I'm trying to add types to a function that takes a list of method names, the original object that may contain or not contain a method from the list, and the fallback object that also can include or not include a method from the list.

The function follows the algorithm for each method in the method list:

  1. If the method exists in the original object, it is added to the result object.
  2. If a method exists in the fallback object, it is added to the result object.
  3. If nothing above exists, the no-op method (empty function) is added to the result object.

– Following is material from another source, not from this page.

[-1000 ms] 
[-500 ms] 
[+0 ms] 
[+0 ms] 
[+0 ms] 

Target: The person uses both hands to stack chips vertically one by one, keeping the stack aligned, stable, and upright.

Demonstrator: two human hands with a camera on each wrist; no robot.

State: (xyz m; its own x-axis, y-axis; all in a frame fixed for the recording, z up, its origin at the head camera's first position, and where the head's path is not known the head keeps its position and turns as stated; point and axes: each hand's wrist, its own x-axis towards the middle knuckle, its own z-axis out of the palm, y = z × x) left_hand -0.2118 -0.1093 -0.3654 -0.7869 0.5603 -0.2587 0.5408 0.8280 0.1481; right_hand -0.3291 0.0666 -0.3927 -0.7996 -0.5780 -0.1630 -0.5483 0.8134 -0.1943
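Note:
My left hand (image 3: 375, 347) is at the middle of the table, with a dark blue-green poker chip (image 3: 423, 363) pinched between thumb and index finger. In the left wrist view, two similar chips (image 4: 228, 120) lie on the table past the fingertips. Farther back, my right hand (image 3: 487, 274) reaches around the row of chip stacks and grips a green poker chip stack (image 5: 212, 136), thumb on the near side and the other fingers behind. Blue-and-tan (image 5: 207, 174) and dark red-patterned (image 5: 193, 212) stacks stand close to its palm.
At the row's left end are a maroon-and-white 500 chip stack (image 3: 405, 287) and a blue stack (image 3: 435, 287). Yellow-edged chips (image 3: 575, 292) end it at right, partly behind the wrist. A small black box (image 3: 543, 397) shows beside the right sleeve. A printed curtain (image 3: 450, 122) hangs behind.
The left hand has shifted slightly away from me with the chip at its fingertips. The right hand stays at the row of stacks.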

I wrote the following code, but it has errors in both code and returns value:

type Reflection<
  PropertyName extends PropertyKey,
  ReflectingObject extends Partial<Record<PropertyName, Function>>,
  FallbackObject extends Record<PropertyName, Function>
> = {
  [Prop in PropertyName]: ReflectingObject[Prop] extends never
    ? FallbackObject[Prop] extends never
      ? () => void
      : FallbackObject[Prop]
    : ReflectingObject[Prop];
  };

const noop = () => { }

const reflectMethods = <
  PropertyName extends PropertyKey,
  ReflectingObject extends Partial<Record<PropertyName, Function>>,
  FallbackObject extends Record<PropertyName, Function>
>(
  reflectingObject: Partial<ReflectingObject>,
  methodNames: PropertyName[],
  fallbacks: Partial<FallbackObject> = {},
): Reflection<PropertyName, ReflectingObject, FallbackObject> =>
  methodNames.reduce<
    Reflection<PropertyName, ReflectingObject, FallbackObject>
  >((reflection, name) => {
    reflection[name] = reflectingObject[name] ?? fallbacks[name] ?? noop; // here the code fails with T2322

    return reflection;
  }, {} as Reflection<PropertyName, ReflectingObject, FallbackObject>);

Also, if I use this function, it will fail if I do not mention any of the methods in the original object or the fallback object though it should have the () => void type.

class A {
    a(aa: number) { 
        return aa;
    }
    b(bb: string) { 
        return bb;
    }
    c() {}
 }

const proto = A.prototype;

const aaaa = reflectMethods(proto, ['a', 'c', 'd'], { a(aa: number) { return aa + 2 } });

aaaa.a(11);
aaaa.d(); // here it fails with T2571

I probably misused the conditional types somehow here, but I'm not sure how to fix them to make them work.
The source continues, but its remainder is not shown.